Görünen o ki, uzun vadeli düşünen bir yatırımcının, temel değeri olan somut varlıkları ve güvenli saklama araçlarını, portföyünde mutlaka bulundurması gerekiyor.
Deutsche Bank raporuna göre, Amerikan Doları’nın, son elli yılda karşısında darmadağın olduğu para birimi İsviçre Frangı olarak gözüküyor. Böyle uzun bir zaman diliminde, Japon Yeni ve Avustralya Doları da iyi performans göstermişler.

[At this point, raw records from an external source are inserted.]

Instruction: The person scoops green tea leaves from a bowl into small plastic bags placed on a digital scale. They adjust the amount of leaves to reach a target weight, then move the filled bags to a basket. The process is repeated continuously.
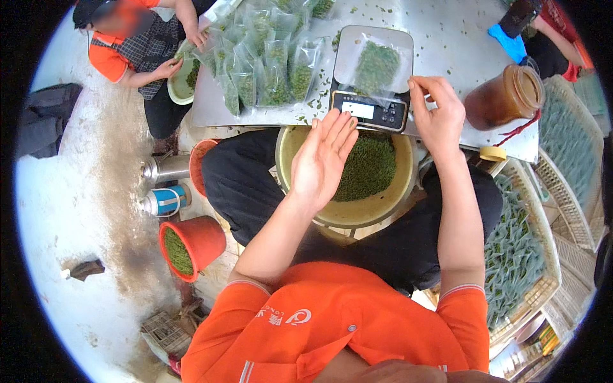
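A clear plastic bag (377, 67) of small green berries or buds lies on the pan of a digital scale (338, 48). My right hand (440, 115) is closed in a pinch at the scale's right edge, on what looks like the bag's clear corner. In front of the scale my left hand (319, 159) is held palm up, fingers stretched, with green bits on the fingertips. Beneath it, between my legs, stands a wide pale yellow basin (287, 191) with a heap of green berries (367, 167). My left hand and forearm hide part of the basin.
Several filled bags (274, 70) crowd the metal table (440, 25) left of the scale. A brown jar (504, 96) stands at the right. Crates of bags (514, 255) flank me. At my left are a red bucket (207, 242) and blue flask (167, 201). A co-worker (137, 51) holds a bowl.
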Motion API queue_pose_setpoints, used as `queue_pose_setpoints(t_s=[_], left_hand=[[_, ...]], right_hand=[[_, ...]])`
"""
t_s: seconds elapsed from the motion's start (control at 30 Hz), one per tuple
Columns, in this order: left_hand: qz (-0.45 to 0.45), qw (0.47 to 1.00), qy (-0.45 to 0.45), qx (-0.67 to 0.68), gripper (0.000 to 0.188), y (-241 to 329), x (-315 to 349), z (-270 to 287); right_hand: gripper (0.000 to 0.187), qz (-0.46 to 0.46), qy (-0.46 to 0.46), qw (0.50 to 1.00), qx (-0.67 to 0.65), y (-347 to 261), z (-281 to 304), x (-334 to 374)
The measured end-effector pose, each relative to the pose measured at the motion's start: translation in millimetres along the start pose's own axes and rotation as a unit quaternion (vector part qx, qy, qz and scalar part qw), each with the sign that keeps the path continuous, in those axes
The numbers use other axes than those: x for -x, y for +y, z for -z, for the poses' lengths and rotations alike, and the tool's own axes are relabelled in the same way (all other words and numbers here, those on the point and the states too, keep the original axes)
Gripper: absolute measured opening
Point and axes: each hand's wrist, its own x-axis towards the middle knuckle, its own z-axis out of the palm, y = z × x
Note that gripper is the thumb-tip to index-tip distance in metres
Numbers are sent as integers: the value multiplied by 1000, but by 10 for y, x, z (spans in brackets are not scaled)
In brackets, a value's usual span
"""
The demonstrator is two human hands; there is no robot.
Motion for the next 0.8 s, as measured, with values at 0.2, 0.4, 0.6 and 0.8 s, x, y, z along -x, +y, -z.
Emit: queue_pose_setpoints(t_s=[0.2, 0.4, 0.6, 0.8], left_hand=[[-50, 956, 32, -287, 44, 70, 108, 530], [-259, 677, 121, -678, 28, 433, -374, 1023], [-335, 559, 23, -758, 16, 537, -522, 962], [-309, 466, -50, -828, 10, 671, -557, 789]], right_hand=[[6, -29, -4, 1000, -6, -68, 22, -18], [6, -18, -5, 1000, 6, 3, -2, -15], [6, -15, -11, 1000, 4, -3, -27, -18], [6, -12, -16, 1000, -2, -32, -22, -24]])
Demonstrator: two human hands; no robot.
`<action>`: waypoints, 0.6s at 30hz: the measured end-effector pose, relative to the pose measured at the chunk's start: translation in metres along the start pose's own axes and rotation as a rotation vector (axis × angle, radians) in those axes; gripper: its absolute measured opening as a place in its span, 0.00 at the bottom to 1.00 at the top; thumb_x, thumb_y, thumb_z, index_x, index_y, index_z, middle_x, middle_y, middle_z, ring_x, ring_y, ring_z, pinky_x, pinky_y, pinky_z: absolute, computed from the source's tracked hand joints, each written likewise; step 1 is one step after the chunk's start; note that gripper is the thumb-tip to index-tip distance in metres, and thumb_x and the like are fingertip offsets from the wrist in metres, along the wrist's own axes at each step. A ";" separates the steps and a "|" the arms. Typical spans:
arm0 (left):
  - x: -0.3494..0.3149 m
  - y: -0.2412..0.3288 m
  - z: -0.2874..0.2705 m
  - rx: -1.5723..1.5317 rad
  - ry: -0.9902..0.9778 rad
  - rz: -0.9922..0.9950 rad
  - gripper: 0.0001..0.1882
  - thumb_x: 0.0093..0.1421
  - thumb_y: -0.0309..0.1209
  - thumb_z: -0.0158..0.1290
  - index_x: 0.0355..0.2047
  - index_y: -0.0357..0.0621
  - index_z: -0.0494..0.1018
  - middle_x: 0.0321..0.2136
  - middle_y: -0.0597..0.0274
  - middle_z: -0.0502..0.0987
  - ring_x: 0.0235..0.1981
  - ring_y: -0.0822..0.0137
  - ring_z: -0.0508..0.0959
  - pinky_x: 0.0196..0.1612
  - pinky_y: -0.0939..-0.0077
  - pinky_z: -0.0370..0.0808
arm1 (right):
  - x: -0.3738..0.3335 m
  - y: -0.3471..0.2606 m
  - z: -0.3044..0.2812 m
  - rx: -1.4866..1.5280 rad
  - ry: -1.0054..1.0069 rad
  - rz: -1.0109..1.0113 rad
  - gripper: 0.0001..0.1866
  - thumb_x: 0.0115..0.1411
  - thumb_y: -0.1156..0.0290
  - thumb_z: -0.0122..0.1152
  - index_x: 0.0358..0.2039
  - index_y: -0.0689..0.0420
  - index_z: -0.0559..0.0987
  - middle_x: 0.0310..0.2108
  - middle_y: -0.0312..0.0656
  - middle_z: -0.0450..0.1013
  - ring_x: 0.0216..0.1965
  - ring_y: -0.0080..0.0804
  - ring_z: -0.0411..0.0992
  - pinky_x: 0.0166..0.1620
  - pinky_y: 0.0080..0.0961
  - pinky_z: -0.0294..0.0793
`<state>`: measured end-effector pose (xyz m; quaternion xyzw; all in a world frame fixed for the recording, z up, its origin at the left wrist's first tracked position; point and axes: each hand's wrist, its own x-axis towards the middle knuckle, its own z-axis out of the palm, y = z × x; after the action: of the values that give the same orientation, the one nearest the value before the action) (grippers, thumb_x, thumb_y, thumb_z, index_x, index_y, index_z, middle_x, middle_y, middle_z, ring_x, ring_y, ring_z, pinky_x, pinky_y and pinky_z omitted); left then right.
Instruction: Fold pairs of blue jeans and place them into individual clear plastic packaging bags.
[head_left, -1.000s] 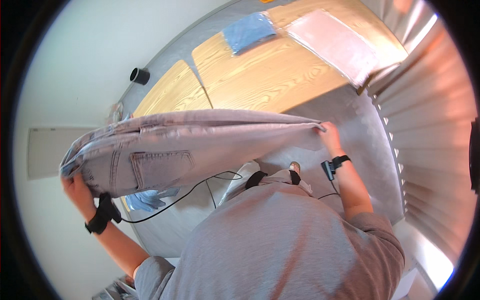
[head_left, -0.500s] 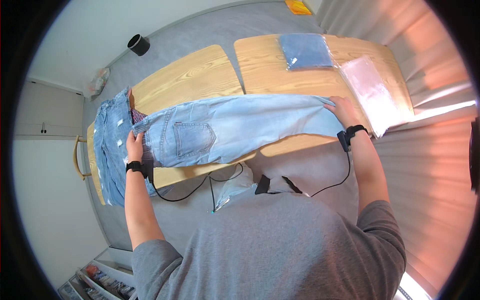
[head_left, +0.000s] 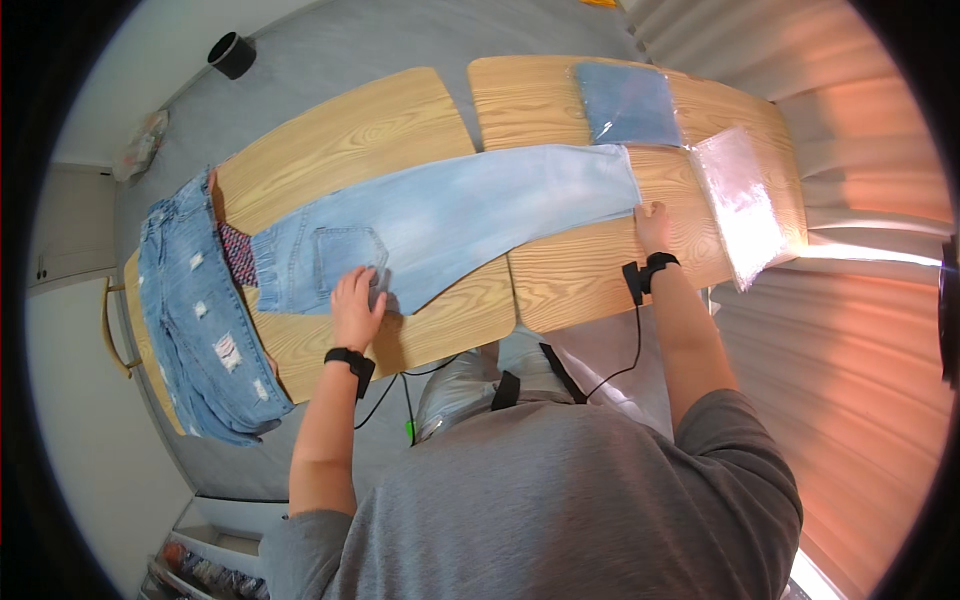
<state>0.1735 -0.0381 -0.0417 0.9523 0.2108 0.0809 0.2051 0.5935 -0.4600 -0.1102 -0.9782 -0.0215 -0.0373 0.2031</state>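
Observation:
Light blue jeans, folded lengthwise, lie across the two tables with the waistband at the left and the leg hem at the right. My left hand rests on them by the back pocket, fingers stretched out and holding nothing. At the near corner of the hem, my right hand is closed, its fingertips pinching the cloth edge. A second, darker pair of ripped jeans hangs over the left end of the table. Between the two pairs shows a red-and-blue patterned cloth.
Toward the right lie a clear bag of folded blue denim and a stack of clear plastic bags. A narrow gap parts the tables. A black bin stands on the floor beyond. Cables run from both wrist straps.
The light jeans now lie flatter, farther from me. My left hand has gone from the waistband to the pocket and opened; my right hand has shifted slightly left and nearer at the hem.

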 end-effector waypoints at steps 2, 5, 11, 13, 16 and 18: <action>-0.006 0.021 0.009 0.017 -0.043 -0.017 0.30 0.49 0.35 0.62 0.53 0.44 0.67 0.55 0.50 0.66 0.56 0.49 0.65 0.57 0.55 0.61 | 0.013 0.004 0.010 0.120 -0.090 0.215 0.29 0.55 0.53 0.63 0.47 0.65 0.75 0.43 0.57 0.75 0.46 0.51 0.73 0.50 0.39 0.72; -0.009 0.042 0.023 0.087 -0.083 -0.128 0.34 0.47 0.37 0.64 0.54 0.44 0.66 0.57 0.48 0.63 0.59 0.48 0.62 0.59 0.54 0.59 | 0.035 0.001 0.022 0.167 -0.143 0.247 0.31 0.53 0.48 0.64 0.42 0.66 0.77 0.42 0.57 0.76 0.44 0.51 0.74 0.48 0.40 0.72; -0.013 0.057 0.051 0.209 -0.152 -0.288 0.39 0.48 0.37 0.64 0.59 0.47 0.61 0.63 0.49 0.56 0.65 0.49 0.56 0.62 0.50 0.57 | 0.051 -0.009 0.025 0.142 -0.364 0.248 0.31 0.53 0.44 0.62 0.33 0.67 0.79 0.30 0.56 0.77 0.31 0.49 0.77 0.37 0.40 0.73; -0.012 0.055 0.057 0.247 -0.150 -0.305 0.37 0.50 0.35 0.62 0.60 0.47 0.61 0.64 0.50 0.55 0.65 0.49 0.55 0.62 0.49 0.58 | 0.042 -0.017 0.018 0.314 -0.469 0.401 0.31 0.55 0.45 0.60 0.35 0.68 0.79 0.30 0.58 0.77 0.31 0.52 0.76 0.36 0.40 0.73; -0.009 0.050 0.057 0.290 -0.168 -0.306 0.32 0.54 0.29 0.57 0.60 0.47 0.61 0.62 0.51 0.59 0.64 0.50 0.57 0.61 0.52 0.60 | 0.028 -0.018 -0.019 0.506 -0.520 0.195 0.28 0.59 0.48 0.57 0.39 0.67 0.77 0.31 0.59 0.76 0.33 0.55 0.75 0.36 0.41 0.72; -0.008 0.051 0.054 0.239 -0.190 -0.264 0.32 0.54 0.29 0.57 0.59 0.46 0.62 0.60 0.52 0.62 0.63 0.52 0.60 0.61 0.55 0.62 | 0.030 -0.019 -0.040 0.279 -0.394 -0.017 0.26 0.61 0.50 0.56 0.41 0.65 0.77 0.31 0.59 0.76 0.33 0.55 0.75 0.37 0.42 0.72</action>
<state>0.1981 -0.1025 -0.0690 0.9373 0.3217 -0.0627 0.1186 0.6196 -0.4578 -0.0638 -0.9288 -0.0736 0.1559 0.3279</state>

İsviçre Merkez Bankası, 1999’a kadar rezervlerinin yüzde 40’ını altın olarak tutmak zorundaydı. Kurumun sonraki yıllarda da yüklü miktarda altın bulundurması, frangı diğerlerinden ayrıştırmış. Bilindiği üzere, 1973’e kadar altının fiyatı 35 dolardı. ABD’nin o yıl altın standardından vazgeçmesinden sonra fiyat yükselmeye başladı. Doların değeri bu sürede altın karşısında yüzde 98 düşmüş. Öte yandan, sadece krizden krize savrulan ülkelerin para birimleri değil, ekonomileri iyi yönetilen ülkelerin para birimleri de dolar karşısında sıfırlanmışlar. Görünen o ki, uzun vadeli düşünen bir yatırımcının, temel değeri olan somut varlıkları ve güvenli saklama araçlarını, portföyünde mutlaka bulundurması gerekiyor.

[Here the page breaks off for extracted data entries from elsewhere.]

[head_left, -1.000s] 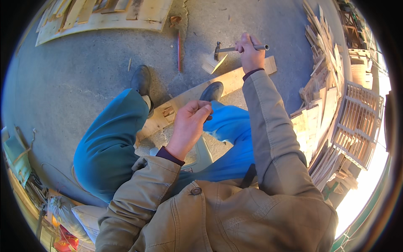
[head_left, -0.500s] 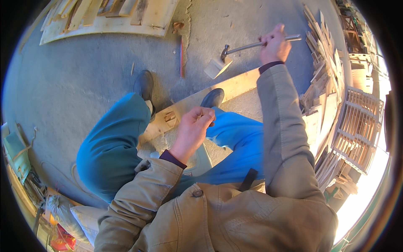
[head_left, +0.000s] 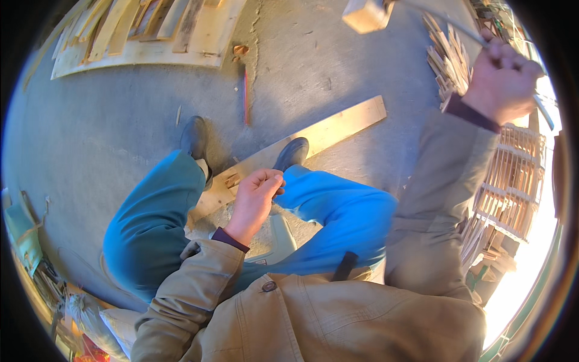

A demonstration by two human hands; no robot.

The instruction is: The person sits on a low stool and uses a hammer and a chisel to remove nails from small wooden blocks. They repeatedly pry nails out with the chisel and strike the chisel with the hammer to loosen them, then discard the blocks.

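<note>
High at the far right, my right hand is closed round the handle of a hammer. A pale wooden block is at the hammer's head end, up near the top edge; the head itself is hardly visible. My left hand is closed over my lap, thumb against the bent fingers; what it holds, if anything, is hidden. Beyond it a wooden plank lies slantwise on the floor. One dark shoe rests at the plank, and a small wood piece is on its near left part.
Wood strips lie on a pale board at the far left. A red stick is on the concrete floor. Scrap wood is heaped at the right, beside a slatted crate. Bags stand at the lower left.
My right hand has swung up and to the right with the hammer, and the wooden block has risen with it. My left hand remains closed over my lap.
</note>
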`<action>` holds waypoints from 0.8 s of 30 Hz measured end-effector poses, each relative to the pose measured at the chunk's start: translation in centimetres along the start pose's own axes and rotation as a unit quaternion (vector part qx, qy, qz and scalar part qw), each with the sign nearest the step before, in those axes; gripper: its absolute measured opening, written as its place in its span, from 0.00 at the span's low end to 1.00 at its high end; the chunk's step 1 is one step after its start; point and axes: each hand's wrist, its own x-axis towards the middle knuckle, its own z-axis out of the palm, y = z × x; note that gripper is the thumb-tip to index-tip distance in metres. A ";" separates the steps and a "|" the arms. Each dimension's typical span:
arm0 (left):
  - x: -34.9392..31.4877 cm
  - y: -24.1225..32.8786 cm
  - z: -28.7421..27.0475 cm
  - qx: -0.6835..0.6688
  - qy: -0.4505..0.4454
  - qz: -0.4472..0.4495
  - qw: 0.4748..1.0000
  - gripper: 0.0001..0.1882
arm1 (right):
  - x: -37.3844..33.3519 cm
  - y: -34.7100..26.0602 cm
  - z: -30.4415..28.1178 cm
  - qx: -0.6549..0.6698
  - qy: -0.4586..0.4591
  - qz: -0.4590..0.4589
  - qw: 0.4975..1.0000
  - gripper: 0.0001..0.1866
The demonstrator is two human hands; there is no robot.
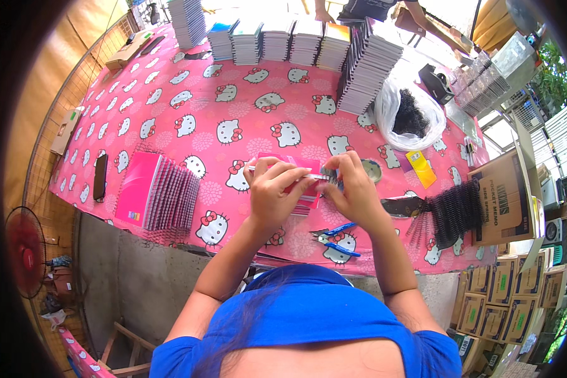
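Over the middle of the table, my left hand (274, 192) grips a small pink notebook (305, 165), fingers bent across its near side. My right hand (358, 194) is closed at the notebook's right edge, pinching a dark wire coil (329, 174) there; the fingertips partly hide it. More pink covers with white page edges show just beneath my hands. Blue-handled pliers (336, 240) lie open near the table's front edge, below my right hand. A round tape roll or small dish (371, 170) rests just right of that hand.
Stacked pink spiral notebooks (157, 192) stand left, beside a dark phone (100, 178). Black spiral coils (453, 214) lie right, by a cardboard box (501, 198). A white plastic bag (394, 129) holds black coils. Notebook stacks (277, 43) line the far side, where another person (368, 9) stands.
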 end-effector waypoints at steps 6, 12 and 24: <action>-0.3 -0.1 -0.3 -0.026 -0.038 -0.063 0.997 0.12 | 0.1 -1.1 0.9 0.006 0.058 -0.002 0.998 0.07; -0.1 -0.1 -0.3 -0.027 -0.037 -0.043 0.998 0.11 | -0.2 -0.2 1.9 -0.042 0.056 -0.005 0.998 0.04; 2.3 -1.0 0.2 -0.041 -0.069 -0.006 0.997 0.16 | -3.7 19.9 -0.2 -0.182 -0.041 0.127 0.974 0.29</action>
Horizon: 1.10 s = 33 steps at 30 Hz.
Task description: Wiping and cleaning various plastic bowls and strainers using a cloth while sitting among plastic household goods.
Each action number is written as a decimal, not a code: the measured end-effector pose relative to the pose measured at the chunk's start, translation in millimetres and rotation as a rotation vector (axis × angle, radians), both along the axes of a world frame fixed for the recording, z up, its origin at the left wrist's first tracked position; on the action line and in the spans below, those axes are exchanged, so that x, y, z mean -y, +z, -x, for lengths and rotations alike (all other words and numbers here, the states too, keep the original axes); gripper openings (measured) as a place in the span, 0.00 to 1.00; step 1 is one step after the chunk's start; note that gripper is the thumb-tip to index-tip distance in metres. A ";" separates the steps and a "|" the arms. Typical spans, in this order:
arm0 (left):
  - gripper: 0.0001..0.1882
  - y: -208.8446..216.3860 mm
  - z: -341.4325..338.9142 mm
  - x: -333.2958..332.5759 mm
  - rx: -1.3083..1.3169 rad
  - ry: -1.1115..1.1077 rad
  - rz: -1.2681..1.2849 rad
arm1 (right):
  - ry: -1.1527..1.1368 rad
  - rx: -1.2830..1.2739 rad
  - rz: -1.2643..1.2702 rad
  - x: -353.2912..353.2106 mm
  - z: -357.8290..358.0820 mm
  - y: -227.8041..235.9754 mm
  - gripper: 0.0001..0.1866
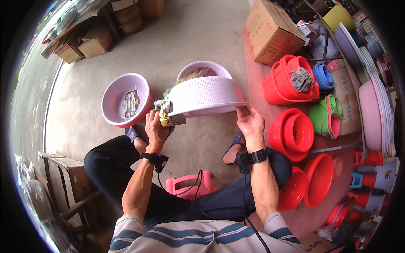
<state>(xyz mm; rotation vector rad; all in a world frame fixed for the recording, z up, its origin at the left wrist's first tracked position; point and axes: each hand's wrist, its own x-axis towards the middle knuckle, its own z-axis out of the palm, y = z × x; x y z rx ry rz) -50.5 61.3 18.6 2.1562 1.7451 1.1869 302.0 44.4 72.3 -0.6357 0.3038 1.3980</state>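
Observation:
A pale pink-white plastic colander (204,95) is held tilted in front of me, its perforated outer wall facing me. My right hand (251,123) is closed on its rim at the right, palm turned up. At the left end of the rim, my left hand (155,133) grips a bunched grey and yellow cloth (166,116) against the colander. Behind it stands another pale colander (211,64), holding a brownish, fluffy-looking heap (198,75). On the floor to the left sits a pale basin (110,99) with a dark printed label (131,104) inside and red showing beneath it.
At right are red buckets (272,86) topped by a grey rag (301,79), a green bucket (320,116), and red basins (278,130). A large cardboard box (263,36) stands behind them. A pink stool (206,183) is between my legs. Cartons (95,44) lie far left.

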 end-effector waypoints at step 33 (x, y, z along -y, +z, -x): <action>0.35 67.8 -96.5 38.5 0.108 -0.373 0.011 | 0.146 0.680 -0.150 -0.3 44.7 6.2 0.27</action>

Kısa vadeli düşünenlerin hâlihazırdaki gözdesi eurodur. Kurumsal yatırımcıların opsiyonlar üzerinden yüklü euro-alım pozisyonları açtığını mayıs başında yazdım. Spekülatör pozisyonları da uzun süredir euro lehinedir. EUR/USD paritesi dün dört yılın zirvesine çıktı. Savaş ortamında bile doların güçlenememesi irdelenmelidir. Fed başkanı Powell’ın görev süresinin bitimine daha 11 ay olmasına rağmen, halefinin yakın zamanda açıklanacağı dillendiriliyor. Dolar üzerinde bu da baskı oluşturuyor.